Author + information
- Pamela S. Douglas, MD, MACC⁎,
- Rita F. Redberg, MD, MSc, FACC†,
- Roger S. Blumenthal, MD, FACC‡ and
- Marietta Ambrose, MD‡
since the introduction of the concept of cardiovascular risk factors in 1961 by the Framingham Heart Study investigators (1), clinicians and patients have been seeking better tools to assess the likelihood of future cardiovascular events. As our knowledge in this area has grown, so has the clinician's armamentarium, from a simple history and physical examination to laboratory testing and biomarkers and, most recently, to imaging of atherosclerotic plaque. However, the gold standard still remains the Framingham Risk Score (FRS), which ignores the strong correlations between abnormalities detected by these alternative methods and both incident and prevalent coronary artery disease (CAD).

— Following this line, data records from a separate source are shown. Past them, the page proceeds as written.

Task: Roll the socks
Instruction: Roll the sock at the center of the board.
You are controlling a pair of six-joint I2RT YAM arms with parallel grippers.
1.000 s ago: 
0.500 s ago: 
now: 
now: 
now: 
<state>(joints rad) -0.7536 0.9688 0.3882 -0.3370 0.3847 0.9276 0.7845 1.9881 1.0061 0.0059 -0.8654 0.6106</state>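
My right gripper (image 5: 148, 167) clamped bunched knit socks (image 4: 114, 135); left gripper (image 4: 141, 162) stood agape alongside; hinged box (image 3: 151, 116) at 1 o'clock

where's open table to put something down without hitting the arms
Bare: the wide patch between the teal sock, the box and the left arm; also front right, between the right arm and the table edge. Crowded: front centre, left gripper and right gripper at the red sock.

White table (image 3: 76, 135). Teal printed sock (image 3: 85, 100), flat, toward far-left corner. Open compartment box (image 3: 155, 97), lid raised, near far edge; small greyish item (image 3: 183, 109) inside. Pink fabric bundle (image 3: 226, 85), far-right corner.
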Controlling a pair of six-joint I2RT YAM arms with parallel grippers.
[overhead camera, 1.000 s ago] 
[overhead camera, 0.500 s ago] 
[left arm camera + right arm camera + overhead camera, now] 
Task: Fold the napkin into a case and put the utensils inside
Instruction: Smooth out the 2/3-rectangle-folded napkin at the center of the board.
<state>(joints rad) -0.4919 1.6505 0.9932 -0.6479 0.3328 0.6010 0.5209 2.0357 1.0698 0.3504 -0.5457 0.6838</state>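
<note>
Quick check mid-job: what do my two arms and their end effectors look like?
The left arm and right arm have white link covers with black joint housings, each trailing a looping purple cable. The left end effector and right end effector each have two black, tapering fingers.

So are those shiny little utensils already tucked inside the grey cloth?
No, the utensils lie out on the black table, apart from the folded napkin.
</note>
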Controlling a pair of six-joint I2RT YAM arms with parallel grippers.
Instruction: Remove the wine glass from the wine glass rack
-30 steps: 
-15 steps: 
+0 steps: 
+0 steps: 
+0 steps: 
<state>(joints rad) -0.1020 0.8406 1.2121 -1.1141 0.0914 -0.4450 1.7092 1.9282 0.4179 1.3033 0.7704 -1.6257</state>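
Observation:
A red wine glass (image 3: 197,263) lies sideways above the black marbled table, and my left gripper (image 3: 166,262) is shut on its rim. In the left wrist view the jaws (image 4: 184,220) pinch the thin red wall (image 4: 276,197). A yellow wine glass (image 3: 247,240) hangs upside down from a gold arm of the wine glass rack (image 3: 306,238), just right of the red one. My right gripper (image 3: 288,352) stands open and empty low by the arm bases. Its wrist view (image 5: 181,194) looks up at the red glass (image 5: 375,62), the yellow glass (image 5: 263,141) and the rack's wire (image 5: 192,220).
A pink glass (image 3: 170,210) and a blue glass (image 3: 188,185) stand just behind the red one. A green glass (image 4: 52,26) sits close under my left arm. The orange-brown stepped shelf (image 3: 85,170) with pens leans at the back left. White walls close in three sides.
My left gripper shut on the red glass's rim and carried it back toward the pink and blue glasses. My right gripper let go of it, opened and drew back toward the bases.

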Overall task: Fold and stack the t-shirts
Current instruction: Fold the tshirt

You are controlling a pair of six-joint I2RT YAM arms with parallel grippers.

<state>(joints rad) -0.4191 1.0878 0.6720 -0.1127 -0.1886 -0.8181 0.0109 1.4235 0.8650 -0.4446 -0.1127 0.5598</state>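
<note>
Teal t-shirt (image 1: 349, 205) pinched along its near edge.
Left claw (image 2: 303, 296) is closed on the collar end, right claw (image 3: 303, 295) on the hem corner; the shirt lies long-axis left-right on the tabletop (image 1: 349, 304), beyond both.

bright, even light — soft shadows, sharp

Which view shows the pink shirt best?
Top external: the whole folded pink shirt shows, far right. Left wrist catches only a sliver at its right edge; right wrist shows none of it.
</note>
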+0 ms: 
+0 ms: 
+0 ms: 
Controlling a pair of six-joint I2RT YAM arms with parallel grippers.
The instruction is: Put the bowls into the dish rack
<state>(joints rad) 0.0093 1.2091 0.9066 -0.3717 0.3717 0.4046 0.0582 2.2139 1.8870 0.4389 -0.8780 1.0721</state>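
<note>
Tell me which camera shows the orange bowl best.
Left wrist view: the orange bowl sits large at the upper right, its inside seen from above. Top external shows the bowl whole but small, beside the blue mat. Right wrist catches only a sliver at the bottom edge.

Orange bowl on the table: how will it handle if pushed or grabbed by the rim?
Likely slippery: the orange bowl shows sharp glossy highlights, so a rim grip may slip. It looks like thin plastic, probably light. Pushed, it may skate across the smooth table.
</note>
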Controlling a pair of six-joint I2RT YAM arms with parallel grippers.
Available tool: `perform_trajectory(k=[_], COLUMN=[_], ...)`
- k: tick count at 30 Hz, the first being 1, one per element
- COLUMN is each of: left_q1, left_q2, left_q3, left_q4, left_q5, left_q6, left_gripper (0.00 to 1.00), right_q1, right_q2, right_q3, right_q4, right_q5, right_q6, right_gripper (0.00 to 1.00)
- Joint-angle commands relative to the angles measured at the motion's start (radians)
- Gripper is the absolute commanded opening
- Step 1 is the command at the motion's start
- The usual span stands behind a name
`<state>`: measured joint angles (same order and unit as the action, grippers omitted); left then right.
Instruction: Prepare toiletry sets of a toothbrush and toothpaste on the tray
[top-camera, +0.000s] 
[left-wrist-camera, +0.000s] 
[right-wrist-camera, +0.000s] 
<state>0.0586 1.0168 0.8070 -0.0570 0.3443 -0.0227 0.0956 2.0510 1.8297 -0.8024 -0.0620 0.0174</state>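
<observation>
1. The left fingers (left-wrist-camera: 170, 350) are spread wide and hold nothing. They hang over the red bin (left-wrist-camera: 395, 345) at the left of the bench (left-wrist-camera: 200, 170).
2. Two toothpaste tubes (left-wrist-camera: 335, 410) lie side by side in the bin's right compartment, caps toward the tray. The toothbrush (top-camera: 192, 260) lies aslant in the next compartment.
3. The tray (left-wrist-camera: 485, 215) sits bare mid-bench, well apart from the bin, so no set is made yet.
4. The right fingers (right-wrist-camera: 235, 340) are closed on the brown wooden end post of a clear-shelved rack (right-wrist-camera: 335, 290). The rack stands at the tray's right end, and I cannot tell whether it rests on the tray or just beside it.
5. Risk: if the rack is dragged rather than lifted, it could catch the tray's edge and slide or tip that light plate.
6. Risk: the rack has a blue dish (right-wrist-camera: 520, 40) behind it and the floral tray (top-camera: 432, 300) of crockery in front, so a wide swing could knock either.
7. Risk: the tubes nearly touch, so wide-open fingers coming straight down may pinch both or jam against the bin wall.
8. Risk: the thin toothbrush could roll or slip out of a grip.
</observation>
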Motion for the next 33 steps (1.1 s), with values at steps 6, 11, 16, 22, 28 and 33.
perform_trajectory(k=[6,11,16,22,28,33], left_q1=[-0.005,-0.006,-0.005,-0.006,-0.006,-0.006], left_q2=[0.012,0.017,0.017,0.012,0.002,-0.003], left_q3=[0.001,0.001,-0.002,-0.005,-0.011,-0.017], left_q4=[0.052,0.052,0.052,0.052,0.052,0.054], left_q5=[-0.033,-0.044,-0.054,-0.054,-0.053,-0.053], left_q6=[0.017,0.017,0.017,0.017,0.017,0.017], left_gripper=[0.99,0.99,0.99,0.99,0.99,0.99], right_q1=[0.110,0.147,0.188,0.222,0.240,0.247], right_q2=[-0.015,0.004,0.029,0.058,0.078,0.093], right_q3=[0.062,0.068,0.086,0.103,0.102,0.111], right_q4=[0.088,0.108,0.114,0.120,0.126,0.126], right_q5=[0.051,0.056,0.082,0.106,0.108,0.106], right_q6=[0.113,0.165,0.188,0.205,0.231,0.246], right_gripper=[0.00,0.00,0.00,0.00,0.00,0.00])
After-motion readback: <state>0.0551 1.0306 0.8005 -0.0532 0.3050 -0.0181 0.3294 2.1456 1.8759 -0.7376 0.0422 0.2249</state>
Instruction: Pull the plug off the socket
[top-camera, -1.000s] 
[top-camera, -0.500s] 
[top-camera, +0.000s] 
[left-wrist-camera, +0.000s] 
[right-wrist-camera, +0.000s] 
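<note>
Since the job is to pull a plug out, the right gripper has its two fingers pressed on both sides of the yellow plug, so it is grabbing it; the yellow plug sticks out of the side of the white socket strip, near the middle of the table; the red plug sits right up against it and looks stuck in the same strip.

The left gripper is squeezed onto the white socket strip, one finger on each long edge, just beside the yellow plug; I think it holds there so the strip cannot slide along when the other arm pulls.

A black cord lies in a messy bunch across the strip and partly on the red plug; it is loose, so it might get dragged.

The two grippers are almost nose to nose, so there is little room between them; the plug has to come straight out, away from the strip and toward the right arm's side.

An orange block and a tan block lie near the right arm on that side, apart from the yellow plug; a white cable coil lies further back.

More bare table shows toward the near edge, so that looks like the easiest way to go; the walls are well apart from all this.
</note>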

For carotid intima media thickness, the ARIC (Atherosclerosis Risk In Communities) study first demonstrated such correlations in the 1990s (2), and recent preliminary data from the MESA (Multi-Ethnic Study of Atherosclerosis) regarding the predictive power of coronary artery calcification (CAC) (3) has again demonstrated a relationship between imaging results and outcomes while extending its validity across all ethnicities and both genders. Perhaps the ultimate noninvasive imaging tool for coronary disease, coronary artery computed tomography angiography (CTA), has had a recent boost with the presentation of the CORE 64 multisite results indicating the high accuracy of 64-slice CT in comparison with invasive coronary angiography (4).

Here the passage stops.